Robert, the principal character, exhibits some of the burnt-out, alcoholic characteristics of, say, the British journalist in Graham Greene's The Quiet American. And, like Greene's protagonist, Robert is involved with a young woman who may or may not be a prostitute.
In the course of his work Robert meets up with an American student who, no doubt inspired by noble motives, has joined the rebel forces. And to reveal much more about the story might, perhaps, be unfair to the author and the potential reader. What I can say, I think, is that Robert emerges from South America with a story on videotape, only to find that, because of 9/11, no one is interested.
This is all very well as far as it goes, and the novel improves as it goes along.
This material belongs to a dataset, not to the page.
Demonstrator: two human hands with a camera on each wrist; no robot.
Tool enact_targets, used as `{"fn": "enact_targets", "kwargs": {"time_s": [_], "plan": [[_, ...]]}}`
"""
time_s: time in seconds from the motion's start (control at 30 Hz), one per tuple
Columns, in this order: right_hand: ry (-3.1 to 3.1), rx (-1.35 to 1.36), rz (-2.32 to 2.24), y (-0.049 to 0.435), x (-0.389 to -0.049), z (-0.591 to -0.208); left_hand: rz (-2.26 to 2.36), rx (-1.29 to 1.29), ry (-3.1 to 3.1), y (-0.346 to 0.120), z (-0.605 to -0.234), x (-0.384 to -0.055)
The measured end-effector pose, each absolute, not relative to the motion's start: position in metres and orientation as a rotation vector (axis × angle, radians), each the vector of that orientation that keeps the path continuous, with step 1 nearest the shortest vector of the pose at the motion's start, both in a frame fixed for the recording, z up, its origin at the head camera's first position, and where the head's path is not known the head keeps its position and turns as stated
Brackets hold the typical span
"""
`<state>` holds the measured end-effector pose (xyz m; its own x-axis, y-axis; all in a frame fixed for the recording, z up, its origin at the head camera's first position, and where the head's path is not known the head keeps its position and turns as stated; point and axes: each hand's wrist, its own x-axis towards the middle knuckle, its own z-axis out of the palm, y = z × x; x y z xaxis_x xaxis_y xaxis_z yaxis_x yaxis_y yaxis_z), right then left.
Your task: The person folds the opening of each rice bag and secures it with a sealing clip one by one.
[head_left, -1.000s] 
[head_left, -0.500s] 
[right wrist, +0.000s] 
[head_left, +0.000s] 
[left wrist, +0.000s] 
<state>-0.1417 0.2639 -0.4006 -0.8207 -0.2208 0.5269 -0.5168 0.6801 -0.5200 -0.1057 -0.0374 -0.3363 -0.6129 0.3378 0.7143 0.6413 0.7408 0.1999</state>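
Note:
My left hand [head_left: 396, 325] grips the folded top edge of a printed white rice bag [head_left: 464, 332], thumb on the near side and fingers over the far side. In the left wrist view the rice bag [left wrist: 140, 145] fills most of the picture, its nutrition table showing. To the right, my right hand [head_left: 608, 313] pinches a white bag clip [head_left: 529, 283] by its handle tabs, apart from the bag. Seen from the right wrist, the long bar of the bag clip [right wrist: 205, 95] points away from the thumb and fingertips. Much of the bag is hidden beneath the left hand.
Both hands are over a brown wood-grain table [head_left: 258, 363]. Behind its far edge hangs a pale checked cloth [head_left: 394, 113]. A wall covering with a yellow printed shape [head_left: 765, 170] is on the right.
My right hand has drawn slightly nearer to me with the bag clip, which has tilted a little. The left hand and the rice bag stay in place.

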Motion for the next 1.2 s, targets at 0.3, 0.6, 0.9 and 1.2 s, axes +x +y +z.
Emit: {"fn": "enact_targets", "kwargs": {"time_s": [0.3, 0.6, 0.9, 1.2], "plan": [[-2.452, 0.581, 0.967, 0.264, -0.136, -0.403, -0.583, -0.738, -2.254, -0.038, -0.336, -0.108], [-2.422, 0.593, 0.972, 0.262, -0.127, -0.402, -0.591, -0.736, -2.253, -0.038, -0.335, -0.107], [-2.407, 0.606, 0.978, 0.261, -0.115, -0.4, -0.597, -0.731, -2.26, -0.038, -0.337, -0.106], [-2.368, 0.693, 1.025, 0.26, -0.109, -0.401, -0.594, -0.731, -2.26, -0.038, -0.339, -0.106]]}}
But the crucial early pages are not, I'm afraid, all that gripping. And, as we all know by now, in the twenty-first century a novelist is no longer allowed to develop his skills over three or four early books before finally finding his voice and his audience.
To my mind, the novel appears considerably better when you've finished it that it does while you're reading it. And I can see why MNW bought it: it's intelligent, thoughtful, and relevant to today's world.
But this book is, I fear, a version of its own story: that is to say it is a sound piece of craftsmanship that almost no one will wish to buy. Its natural home is the UK public-library system. But in 2006 is there any library system left? Time was, a publisher could break even on a writer's early books by selling 1500 to 2000 to libraries. But those days are gone. Today, a hardback sale of 500 would be a good result.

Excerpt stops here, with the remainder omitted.